What you will do
Write the listing below out again word for word, without a single picture.

▼

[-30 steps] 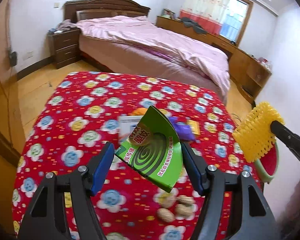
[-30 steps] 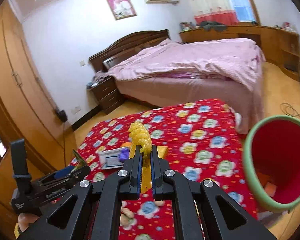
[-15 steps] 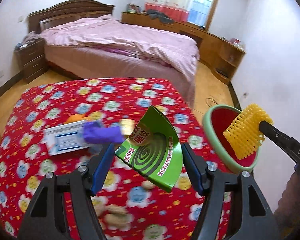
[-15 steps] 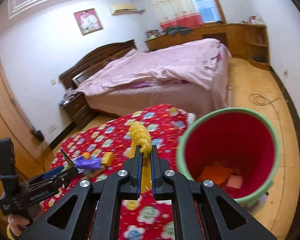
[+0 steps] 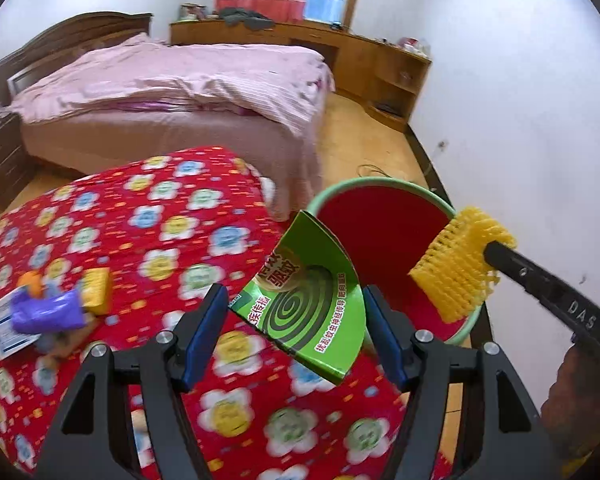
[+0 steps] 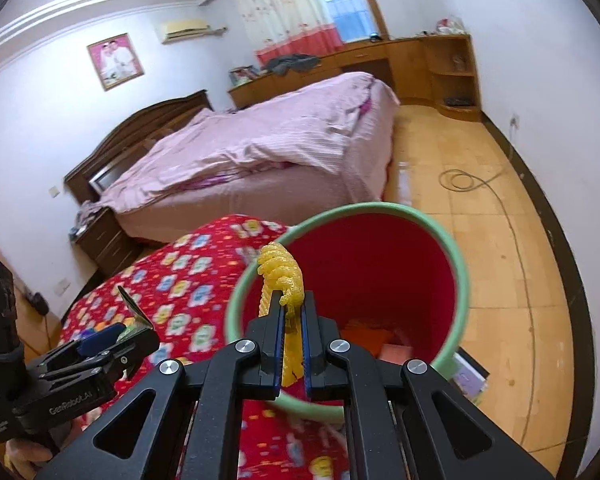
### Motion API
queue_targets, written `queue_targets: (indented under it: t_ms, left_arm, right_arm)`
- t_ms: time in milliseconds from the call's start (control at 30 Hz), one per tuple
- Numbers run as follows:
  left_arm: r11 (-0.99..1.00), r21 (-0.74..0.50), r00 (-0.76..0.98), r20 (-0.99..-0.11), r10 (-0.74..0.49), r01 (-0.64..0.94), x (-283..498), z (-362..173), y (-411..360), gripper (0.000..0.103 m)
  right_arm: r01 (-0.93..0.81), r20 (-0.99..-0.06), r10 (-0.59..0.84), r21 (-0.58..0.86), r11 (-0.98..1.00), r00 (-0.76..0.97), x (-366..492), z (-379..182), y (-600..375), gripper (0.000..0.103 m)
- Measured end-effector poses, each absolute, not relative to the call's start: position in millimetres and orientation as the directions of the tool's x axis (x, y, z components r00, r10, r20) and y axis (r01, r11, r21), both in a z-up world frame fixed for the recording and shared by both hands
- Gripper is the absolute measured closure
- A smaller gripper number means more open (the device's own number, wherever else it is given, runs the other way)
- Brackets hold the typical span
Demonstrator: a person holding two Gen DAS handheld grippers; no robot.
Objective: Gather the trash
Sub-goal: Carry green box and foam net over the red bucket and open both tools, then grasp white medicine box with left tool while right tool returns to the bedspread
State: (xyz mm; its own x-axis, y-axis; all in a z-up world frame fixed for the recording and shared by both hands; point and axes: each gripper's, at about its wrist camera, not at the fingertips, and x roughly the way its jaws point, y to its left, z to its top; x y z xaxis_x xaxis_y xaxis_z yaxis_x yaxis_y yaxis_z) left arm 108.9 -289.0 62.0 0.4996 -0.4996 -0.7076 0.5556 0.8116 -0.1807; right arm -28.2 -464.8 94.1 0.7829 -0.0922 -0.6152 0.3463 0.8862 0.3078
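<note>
Box clamped in left claw, beside bin.

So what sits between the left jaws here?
A green mosquito-coil box, held across the left gripper, shown in the left wrist view.

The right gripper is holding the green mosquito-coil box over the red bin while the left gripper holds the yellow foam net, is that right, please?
Not quite: the items are swapped. The left wrist view shows the left gripper holding the green mosquito-coil box, and the right gripper pinches the yellow foam net over the red bin.

Pink-covered bed, wooden floor
</note>
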Motion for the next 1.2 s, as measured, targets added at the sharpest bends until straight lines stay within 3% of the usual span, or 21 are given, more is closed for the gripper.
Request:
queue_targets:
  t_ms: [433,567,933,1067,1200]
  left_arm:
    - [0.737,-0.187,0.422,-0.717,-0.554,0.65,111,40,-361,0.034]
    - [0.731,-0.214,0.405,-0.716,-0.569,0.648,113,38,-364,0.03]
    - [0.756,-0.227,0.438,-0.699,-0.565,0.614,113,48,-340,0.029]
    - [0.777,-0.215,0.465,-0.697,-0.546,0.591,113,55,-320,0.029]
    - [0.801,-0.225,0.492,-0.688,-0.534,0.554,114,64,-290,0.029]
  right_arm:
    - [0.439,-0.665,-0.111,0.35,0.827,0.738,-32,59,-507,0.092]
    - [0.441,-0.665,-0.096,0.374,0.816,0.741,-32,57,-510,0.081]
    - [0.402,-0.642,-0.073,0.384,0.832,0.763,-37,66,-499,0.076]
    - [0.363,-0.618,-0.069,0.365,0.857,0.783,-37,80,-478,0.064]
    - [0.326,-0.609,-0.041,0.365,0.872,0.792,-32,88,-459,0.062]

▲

Solution to this exercise
[-30 steps] 
[-30 steps] 
[-15 steps] 
[-15 steps] 
[+0 steps] 
[+0 steps] 
### Motion API
queue_targets, written `queue_targets: (indented under it: t_ms, left_arm, right_arm)`
- t_ms: time in milliseconds from the call's start (control at 30 Hz), one per tuple
- Numbers run as follows:
  left_arm: r11 (-0.99..1.00), r21 (-0.74..0.50), r00 (-0.76..0.98), r20 (-0.99..-0.11), r10 (-0.74..0.49), r01 (-0.64..0.94), x (-283..498), z (-362..173), y (-411..360), gripper (0.000..0.103 m)
  right_arm: r01 (-0.93..0.81), r20 (-0.99..-0.06), r10 (-0.59..0.84), r21 (-0.58..0.86), r11 (-0.98..1.00), r00 (-0.76..0.97), x (-366..492), z (-379..182), y (-600..375), gripper (0.000..0.103 m)
- Measured end-effector poses, each absolute, not relative to the call's start: position in millimetres and orientation as the directions of the tool's x axis (x, y, z components r00, r10, r20) and y axis (r01, r11, r21), both in a z-up world frame fixed for the recording and shared by both hands
- Gripper is the absolute measured closure
- A smaller gripper number means more open (the device's own number, wherever else it is given, runs the other way)
- Brackets hold the typical span
Demonstrator: a person holding two Gen DAS handheld grippers; no robot.
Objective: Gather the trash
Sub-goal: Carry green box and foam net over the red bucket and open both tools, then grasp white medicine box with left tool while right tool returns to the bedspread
State: (xyz mm; its own x-axis, y-axis; all in a z-up world frame fixed for the recording and shared by both hands; point and axes: each gripper's, at about its wrist camera, not at the fingertips, and x roughly the way its jaws point, y to its left, z to its top; x y z xaxis_x xaxis_y xaxis_z yaxis_x yaxis_y yaxis_z) left arm 108.9 -289.0 62.0 0.4996 -0.4996 -0.7076 0.5556 0.8116 -0.1807; right arm -28.2 -464.8 94.1 0.7829 -0.0922 -0.6152 0.3463 0.8862 0.3078
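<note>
Box clamped in left claw, beside bin.

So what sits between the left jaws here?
A green mosquito-coil box, held across the left gripper, shown in the left wrist view.

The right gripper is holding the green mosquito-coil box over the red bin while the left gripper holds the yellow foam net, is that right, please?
Not quite: the items are swapped. The left wrist view shows the left gripper holding the green mosquito-coil box, and the right gripper pinches the yellow foam net over the red bin.

Pink-covered bed, wooden floor
</note>
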Motion for the next 1.2 s, as measured, targets added at the sharpest bends until straight lines stay within 3% of the usual span, or 21 are given, more is closed for the gripper.
Request:
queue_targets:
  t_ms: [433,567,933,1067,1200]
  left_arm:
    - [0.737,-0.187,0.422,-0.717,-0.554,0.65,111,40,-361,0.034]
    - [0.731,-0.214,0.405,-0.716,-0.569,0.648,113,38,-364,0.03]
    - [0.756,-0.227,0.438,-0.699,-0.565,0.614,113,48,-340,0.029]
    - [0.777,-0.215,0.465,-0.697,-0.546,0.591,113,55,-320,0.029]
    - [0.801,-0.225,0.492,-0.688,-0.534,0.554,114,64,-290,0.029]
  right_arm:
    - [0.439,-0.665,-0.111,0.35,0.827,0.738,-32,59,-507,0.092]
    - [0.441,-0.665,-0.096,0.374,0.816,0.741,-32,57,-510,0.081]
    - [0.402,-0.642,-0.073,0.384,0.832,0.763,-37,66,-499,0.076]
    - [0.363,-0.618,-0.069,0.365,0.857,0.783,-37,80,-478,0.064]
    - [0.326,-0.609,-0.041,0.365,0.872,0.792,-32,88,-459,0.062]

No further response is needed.